The tapu resmi was a feudal land tax in the Ottoman Empire.

A tapu was the equivalent of a title deed for farmland, in a feudal system where farmers were proprietors rather than outright owners; this would be recorded in a tapu tahrir, a survey of land ownership and land grants which the Ottoman government used to update land-tax records, and which are now valuable to historians. Not all land was subject to the tapu system; iltizam tax-farming was more commonly applied to non-tapu land. A prominent 16th-century legal theorist argued that tapu resmi was contrary to shari'ah law, and was effectively a bribe; however, tapu resmi continued to be used across the Ottoman Empire. 

Tapu resmi was a divani tax on these land titles, payable to the timar holder. Because land inherited land was subject to a change of title, tapu resmi could also be seen as an inheritance tax; but the tapu resmi fee was payable on other transfers too, including when farmland fell vacant because a tenant farmer died or left.
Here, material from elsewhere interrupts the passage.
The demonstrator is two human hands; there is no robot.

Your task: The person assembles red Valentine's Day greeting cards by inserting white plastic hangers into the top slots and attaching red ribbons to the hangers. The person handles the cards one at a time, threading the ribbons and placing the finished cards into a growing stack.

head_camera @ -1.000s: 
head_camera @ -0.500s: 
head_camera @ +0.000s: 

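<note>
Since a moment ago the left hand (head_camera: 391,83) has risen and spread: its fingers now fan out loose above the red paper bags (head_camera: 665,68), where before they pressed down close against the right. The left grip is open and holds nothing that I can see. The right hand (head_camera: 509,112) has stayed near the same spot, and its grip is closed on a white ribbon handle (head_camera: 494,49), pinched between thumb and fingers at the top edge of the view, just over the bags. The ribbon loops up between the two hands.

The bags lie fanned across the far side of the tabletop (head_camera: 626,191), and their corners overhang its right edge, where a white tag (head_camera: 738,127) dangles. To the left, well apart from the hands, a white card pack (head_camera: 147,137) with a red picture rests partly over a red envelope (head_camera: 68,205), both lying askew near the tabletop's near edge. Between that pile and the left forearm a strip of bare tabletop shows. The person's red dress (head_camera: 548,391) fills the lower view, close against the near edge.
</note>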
After paying tapu resmi, a farmer would still have to pay resm-i çift (or an equivalent tax) each year.

Land which was newly brought under cultivation, such as ifrazat, would be exempt from tapu resmi until the next tahrir (survey).

In 1716, a kanunname (tax code) for the vilayet of Morea set a sliding scale of tapuu resmi fees, from 20 akçes for low-quality land to 60 akçe for high-quality land; this was categorised as a bad-i hava tax, along with adet-i deştbani. 

The tapu system was partially reformed during the tanzimat; including increased gender equality, so that women could work, or rent out, farmland; responsibility for collecting the tapu resmi passed to dedicated treasury officers rather than feudal lords, and documents were standardised in the 1840s.